Lead Underwriters: Banc of America, Morgan Joseph
Financial Highlights:
We were formed on July 18, 2006, as a blank check company for the purpose of acquiring, through a merger, capital stock exchange, stock purchase, asset acquisition or other similar business combination, one or more operating businesses in the business services industry. We do not have any specific merger, capital stock exchange, stock purchase, asset acquisition or other similar business combination under consideration and neither we, nor any representative acting on our behalf, has had any contacts or discussions with any prospective target business with respect to such a transaction or taken any direct or indirect measures to locate a specific target business or consummate an initial business combination. We intend to use cash derived from the proceeds of this offering, our capital stock, debt, or a combination of cash, capital stock, and debt, to consummate an initial business combination.

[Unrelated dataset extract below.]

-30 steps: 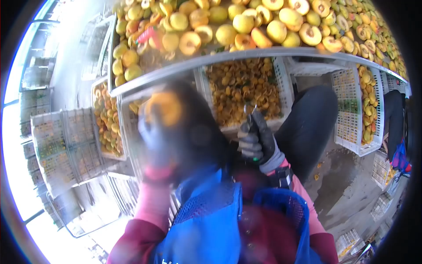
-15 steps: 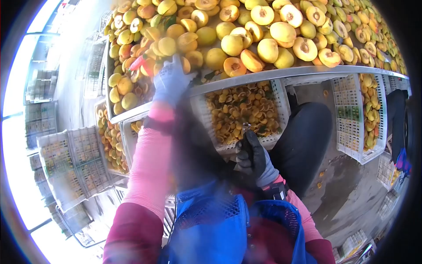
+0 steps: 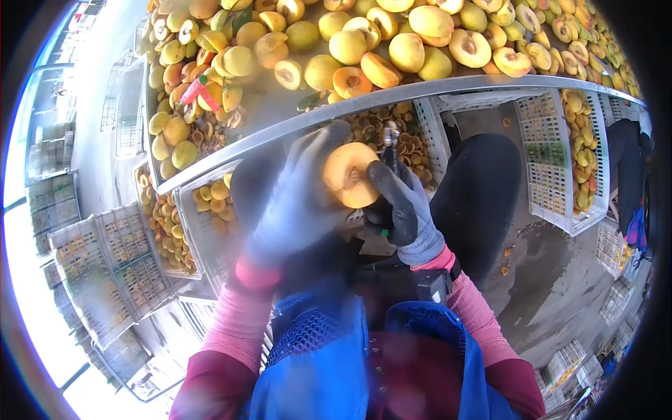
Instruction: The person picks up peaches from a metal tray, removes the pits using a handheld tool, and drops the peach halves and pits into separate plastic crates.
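Observation:
Between my hands, in front of my lap, a halved yellow peach (image 3: pixel 344 168) has its cut face turned up towards me. My gloved left hand (image 3: pixel 297 192) is closed around its left side. The gloved right hand (image 3: pixel 409 213) grips a small tool with a shiny metal tip (image 3: pixel 390 133), its handle mostly hidden by the fingers. The right thumb touches the peach's right edge. Beyond the hands, a metal-edged table (image 3: pixel 329 115) bears many whole and halved peaches (image 3: pixel 427 52).
Under the table edge stands a white crate (image 3: pixel 430 133) of peach scraps. More peach crates stand at left (image 3: pixel 185 224) and right (image 3: pixel 553 164). A red object (image 3: pixel 199 92) lies among the fruit. At far right is another person's leg (image 3: pixel 623 161).
My left hand has drawn back from the fruit pile to my lap with a halved peach. My right hand has risen with the tool to meet it. The view has shifted slightly.

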The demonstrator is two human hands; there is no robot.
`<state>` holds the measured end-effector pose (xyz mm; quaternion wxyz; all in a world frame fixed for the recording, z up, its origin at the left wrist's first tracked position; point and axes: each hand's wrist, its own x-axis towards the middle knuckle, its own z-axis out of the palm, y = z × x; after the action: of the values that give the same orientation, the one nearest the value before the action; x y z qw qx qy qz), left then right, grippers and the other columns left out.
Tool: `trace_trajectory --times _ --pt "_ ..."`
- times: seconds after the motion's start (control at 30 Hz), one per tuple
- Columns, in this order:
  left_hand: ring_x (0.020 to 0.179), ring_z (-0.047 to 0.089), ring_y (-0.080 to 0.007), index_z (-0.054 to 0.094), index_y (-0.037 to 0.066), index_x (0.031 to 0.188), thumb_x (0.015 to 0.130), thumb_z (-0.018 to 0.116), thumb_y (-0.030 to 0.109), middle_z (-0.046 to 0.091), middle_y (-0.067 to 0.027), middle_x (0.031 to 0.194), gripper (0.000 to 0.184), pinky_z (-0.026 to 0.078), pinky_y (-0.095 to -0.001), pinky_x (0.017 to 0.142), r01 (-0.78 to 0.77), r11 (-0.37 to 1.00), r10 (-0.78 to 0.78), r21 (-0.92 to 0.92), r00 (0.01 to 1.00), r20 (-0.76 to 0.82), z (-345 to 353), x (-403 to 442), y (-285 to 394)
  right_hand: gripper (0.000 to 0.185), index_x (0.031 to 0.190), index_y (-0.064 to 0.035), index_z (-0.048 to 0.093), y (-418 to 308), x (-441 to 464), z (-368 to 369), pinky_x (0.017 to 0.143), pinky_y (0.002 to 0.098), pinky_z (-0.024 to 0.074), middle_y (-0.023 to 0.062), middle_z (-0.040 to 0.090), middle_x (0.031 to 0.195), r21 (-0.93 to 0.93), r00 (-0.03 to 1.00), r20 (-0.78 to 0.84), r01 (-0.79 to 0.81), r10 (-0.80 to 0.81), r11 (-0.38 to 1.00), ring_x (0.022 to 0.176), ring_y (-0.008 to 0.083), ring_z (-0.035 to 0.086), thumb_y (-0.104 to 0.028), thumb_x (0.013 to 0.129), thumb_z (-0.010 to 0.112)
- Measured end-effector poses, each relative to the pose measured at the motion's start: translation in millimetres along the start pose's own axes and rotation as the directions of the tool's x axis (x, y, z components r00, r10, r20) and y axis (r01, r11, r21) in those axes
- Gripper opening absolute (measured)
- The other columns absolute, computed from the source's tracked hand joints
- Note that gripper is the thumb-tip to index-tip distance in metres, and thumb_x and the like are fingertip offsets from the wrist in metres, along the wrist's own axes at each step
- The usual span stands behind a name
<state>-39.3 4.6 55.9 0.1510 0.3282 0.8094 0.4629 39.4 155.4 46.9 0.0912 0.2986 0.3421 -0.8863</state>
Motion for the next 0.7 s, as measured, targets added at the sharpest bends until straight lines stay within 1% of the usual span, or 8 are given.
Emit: trace_trajectory --times 0.1,0.2,0.23,0.37,0.43,0.5,0.53,0.7 --pt "0.115 0.052 -0.0239 0.034 0.001 0.14 0.084 0.06 0.013 0.046 -0.0147 0.132 0.063 0.046 -0.0355 0.092 0.083 0.788 -0.146 -0.611 0.988 -0.053 15 -18 4 0.038 0.109 -0.0058 0.057 11 -1 10 0.039 0.0224 0.0386 0.0011 0.058 0.072 -0.112 0.959 -0.117 0.244 -0.256 0.963 0.046 0.0085 0.05 -0.038 0.089 0.059" --pt "0.112 0.053 -0.02 0.036 -0.001 0.138 0.099 0.038 0.028 0.051 -0.0138 0.125 0.049 0.047 -0.0309 0.09 0.137 0.537 -0.334 -0.832 0.941 -0.06 30 -31 10 0.027 0.111 -0.0036 0.052 24 2 3 0.054 0.0224 0.0456 0.0033 0.057 0.094 0.062 0.964 0.054 0.256 -0.26 0.965 0.072 0.0087 0.056 -0.018 0.091 0.06" --pt "0.102 0.057 -0.0173 0.046 -0.001 0.129 0.101 0.037 0.031 0.058 -0.0117 0.114 0.044 0.047 -0.0272 0.086 0.281 0.467 -0.466 -0.839 0.884 0.037 27 -32 12 0.024 0.11 -0.0029 0.05 33 6 3 0.059 0.0233 0.0475 0.0039 0.056 0.1 0.082 0.956 0.077 0.278 -0.284 0.957 0.081 0.009 0.056 -0.013 0.091 0.06" --pt "0.086 0.059 -0.0137 0.055 -0.001 0.113 0.101 0.037 0.035 0.062 -0.0066 0.1 0.042 0.047 -0.0253 0.075 0.323 0.603 -0.625 -0.729 0.76 -0.179 26 -27 21 0.021 0.109 -0.0034 0.05 22 -12 5 0.068 0.0226 0.0462 0.0024 0.056 0.096 -0.076 0.965 0.174 0.21 -0.195 0.975 0.079 0.0086 0.056 -0.008 0.091 0.06" --pt "0.084 0.059 -0.0141 0.056 -0.002 0.111 0.101 0.037 0.035 0.062 -0.0067 0.098 0.042 0.048 -0.0257 0.071 0.272 0.678 -0.553 -0.683 0.801 -0.23 27 -24 12 0.022 0.103 -0.0033 0.053 33 -8 -3 0.059 0.0319 0.0485 0.0086 0.061 0.085 -0.56 0.862 0.185 0.487 -0.472 0.671 0.069 0.0207 0.062 -0.016 0.089 0.063" --pt "0.084 0.06 -0.0161 0.056 -0.003 0.11 0.101 0.037 0.033 0.062 -0.0086 0.096 0.041 0.049 -0.027 0.069 0.159 0.721 -0.399 -0.675 0.891 -0.216 27 -32 9 0.022 0.1 -0.0033 0.055 40 -25 -1 0.057 0.0374 0.0485 0.0133 0.063 0.079 -0.799 0.797 0.291 0.507 -0.53 0.323 0.065 0.0296 0.063 -0.02 0.088 0.063" --pt "0.085 0.06 -0.0193 0.054 -0.005 0.111 0.102 0.037 0.029 0.062 -0.0125 0.094 0.039 0.05 -0.0298 0.07 0.158 0.868 -0.334 -0.47 0.887 -0.319 35 -35 -1 0.023 0.095 -0.004 0.057 41 -32 3 0.06 0.0419 0.0476 0.0189 0.062 0.078 -0.809 0.749 0.306 0.53 -0.588 0.255 0.068 0.0383 0.061 -0.025 0.088 0.061" --pt "0.085 0.061 -0.027 0.05 -0.009 0.113 0.101 0.037 0.019 0.058 -0.0209 0.102 0.033 0.051 -0.0332 0.075 0.095 0.913 -0.237 -0.396 0.915 -0.327 39 -39 4 0.026 0.098 -0.0032 0.056 45 -34 1 0.059 0.0434 0.0464 0.0202 0.061 0.079 -0.753 0.818 0.255 0.503 -0.516 0.424 0.07 0.0396 0.06 -0.028 0.091 0.056"
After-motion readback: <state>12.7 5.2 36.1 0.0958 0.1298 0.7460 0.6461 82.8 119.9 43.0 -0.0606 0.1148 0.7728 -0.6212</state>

US AUTO PARTS NETWORK (PRTS)
Business Overview (from prospectus)
We are a leading online provider of aftermarket auto parts, including body parts, engine parts, performance parts and accessories. Our network of websites provides individual consumers with a comprehensive selection of approximately 550,000 products, identified as stock keeping units or SKUs. We have developed a proprietary product database that maps our 550,000 SKUs to over 4.3 million product applications based on vehicle makes, models and years. Our flagship websites are located at www.partstrain.com and www.autopartswarehouse.com, and our corporate website is located at www.usautoparts.net.
Offering: 10 million shares at $10-12 per share. Net proceeds of approximately $79.3 million will be used to pay off debt, working capital and for addition investment purposes.

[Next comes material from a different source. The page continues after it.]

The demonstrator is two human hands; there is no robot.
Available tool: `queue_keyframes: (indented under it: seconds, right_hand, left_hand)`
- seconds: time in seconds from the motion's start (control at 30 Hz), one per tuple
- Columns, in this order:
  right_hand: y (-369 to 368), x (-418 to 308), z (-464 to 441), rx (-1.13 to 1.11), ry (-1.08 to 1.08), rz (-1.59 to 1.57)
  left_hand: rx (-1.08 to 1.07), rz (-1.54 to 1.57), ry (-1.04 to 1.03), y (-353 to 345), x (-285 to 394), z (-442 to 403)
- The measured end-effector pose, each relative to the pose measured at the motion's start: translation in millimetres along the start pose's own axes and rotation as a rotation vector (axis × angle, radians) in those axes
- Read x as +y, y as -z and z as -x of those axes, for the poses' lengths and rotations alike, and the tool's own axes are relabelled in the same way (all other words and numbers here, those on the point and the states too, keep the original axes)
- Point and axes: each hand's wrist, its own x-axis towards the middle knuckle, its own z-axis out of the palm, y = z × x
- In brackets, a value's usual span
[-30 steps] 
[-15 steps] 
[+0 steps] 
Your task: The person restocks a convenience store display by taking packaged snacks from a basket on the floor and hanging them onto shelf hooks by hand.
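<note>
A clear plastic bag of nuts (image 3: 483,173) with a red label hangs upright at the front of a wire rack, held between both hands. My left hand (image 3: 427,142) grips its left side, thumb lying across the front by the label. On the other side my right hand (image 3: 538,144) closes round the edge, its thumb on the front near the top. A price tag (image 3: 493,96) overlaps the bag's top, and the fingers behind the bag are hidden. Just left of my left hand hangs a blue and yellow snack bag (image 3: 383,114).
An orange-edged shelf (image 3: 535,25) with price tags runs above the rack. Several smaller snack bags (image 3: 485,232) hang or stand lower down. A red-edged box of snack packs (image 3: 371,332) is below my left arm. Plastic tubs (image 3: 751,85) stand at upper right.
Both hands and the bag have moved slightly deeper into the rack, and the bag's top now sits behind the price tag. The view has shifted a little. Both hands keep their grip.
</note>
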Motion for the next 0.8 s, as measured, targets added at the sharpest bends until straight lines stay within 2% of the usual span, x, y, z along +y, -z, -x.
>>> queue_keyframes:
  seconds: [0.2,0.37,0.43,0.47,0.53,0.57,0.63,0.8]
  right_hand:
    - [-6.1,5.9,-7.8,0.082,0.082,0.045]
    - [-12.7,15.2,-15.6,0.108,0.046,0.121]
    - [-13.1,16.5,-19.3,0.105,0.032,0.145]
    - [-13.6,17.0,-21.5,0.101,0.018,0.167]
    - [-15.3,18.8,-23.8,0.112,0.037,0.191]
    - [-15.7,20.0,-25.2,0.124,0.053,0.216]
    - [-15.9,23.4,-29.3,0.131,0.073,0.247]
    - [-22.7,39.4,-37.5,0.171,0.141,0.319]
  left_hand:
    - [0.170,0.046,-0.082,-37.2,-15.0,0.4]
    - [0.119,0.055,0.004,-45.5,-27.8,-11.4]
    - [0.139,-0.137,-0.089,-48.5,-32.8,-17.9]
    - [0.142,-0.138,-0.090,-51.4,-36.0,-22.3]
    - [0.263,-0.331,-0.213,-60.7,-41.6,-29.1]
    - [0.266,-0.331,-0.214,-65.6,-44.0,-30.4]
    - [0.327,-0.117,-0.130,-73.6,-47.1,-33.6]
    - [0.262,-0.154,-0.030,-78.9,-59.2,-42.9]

Lead Underwriters: RBC Capital Markets, Thomas Weisel
Financial Highlights:
Net sales increased due to a 119.3% increase in our online business, which consists of our e-commerce and online marketplace channels, that was principally driven by the acquisition of Partsbin, which was completed on May 19, 2006. E-commerce sales increased $35.8 million, or 141.5%, from $25.3 million for the nine months ended September 30, 2005 to $61.1 million in the corresponding period of 2006....Online marketplace sales were $7.8 million for the nine months ended September 30, 2005 compared to $11.5 million in the corresponding period of 2006. [ Ed.: Gross profit was $18.1 million for the nine months ended September 20, 2005 compared to $29.7 million for the same period in 2006. ]
VERICHIP CORP. (CHIP)
Business Overview (from prospectus)
We are primarily engaged in the development, marketing and sale of radio frequency identification, or RFID, systems used to identify, locate and protect people and assets. The healthcare industry represents the principal market for our radio frequency identification systems. Our goal is to become the leading provider of radio frequency identification systems in the healthcare industry.
Offering: 4.3 million shares at $6.50-$8.50 per share. Net proceeds of approximately $26.9 million will be used to repay debt, market the company's products, and for general working capital.

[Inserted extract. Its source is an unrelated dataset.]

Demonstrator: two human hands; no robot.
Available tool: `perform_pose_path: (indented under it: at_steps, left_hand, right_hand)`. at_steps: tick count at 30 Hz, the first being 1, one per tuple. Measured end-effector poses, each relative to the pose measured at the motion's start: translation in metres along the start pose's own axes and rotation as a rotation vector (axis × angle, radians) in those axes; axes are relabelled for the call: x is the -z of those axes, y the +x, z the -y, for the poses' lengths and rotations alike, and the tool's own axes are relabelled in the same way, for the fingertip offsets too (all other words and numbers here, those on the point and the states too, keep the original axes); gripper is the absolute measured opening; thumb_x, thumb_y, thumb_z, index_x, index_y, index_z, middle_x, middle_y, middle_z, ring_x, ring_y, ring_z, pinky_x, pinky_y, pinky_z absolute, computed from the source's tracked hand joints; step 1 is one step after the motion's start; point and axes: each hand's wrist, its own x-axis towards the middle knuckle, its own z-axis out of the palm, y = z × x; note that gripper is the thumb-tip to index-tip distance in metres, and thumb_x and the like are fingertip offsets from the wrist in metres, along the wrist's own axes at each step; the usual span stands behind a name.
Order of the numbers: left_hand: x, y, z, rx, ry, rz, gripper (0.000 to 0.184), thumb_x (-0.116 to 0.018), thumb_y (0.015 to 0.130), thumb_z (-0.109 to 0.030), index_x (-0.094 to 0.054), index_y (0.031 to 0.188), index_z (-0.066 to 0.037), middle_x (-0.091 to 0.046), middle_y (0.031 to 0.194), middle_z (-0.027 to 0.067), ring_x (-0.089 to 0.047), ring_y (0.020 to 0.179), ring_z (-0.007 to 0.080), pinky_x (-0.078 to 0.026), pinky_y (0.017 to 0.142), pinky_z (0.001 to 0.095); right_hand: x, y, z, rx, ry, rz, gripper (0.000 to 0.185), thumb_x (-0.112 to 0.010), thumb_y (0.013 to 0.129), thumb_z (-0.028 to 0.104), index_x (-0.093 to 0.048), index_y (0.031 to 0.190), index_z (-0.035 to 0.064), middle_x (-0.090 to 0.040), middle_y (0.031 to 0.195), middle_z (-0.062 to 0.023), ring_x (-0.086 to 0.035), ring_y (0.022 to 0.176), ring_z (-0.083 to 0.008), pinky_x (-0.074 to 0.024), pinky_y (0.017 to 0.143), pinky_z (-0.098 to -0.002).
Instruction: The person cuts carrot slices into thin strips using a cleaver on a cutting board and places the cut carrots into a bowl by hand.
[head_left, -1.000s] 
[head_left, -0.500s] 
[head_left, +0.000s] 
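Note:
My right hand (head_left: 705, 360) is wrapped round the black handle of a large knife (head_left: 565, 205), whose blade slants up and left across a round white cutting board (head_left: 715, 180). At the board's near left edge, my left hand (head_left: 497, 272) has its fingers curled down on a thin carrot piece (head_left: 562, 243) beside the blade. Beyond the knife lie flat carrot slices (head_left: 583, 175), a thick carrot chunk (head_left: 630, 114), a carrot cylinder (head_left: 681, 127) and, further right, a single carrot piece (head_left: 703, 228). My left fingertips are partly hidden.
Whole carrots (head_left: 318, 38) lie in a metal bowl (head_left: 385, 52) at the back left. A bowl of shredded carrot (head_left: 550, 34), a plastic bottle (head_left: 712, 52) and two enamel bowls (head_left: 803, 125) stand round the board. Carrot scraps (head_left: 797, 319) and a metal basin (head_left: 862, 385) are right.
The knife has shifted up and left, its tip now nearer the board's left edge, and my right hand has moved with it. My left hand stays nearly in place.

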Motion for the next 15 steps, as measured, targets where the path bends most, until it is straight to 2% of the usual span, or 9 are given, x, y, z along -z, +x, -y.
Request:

Lead Underwriters: Merriman Curhan Ford, Kaufman Bros.
Financial Highlights:
Revenue for the nine months ended September 30, 2006 was $20.3 million, an increase of $11.2 million compared to the comparable period of the prior year.Revenue for the nine months ended September 30, 2005 includes only six months of revenue from VHI (formerly EXI Wireless), which we acquired on March 31, 2005, and revenue from Instantel for the period from June 10, 2005 (the date of acquisition) to September 30, 2005. On a pro forma basis, revenue for the nine months ended September 30, 2006 increased $2.5 million, or 14.0%, to $20.3 million compared to pro forma revenue of $17.8 million for the nine months ended September 30, 2005.
... Gross profit for the nine months ended September 30, 2006 was $11.9 million compared to $5.5 million for the nine months ended September 30, 2005. As a percentage of revenue, our gross profit margin was 58.2% and 60.4% for the nine months ended September 30, 2006 and 2005, respectively.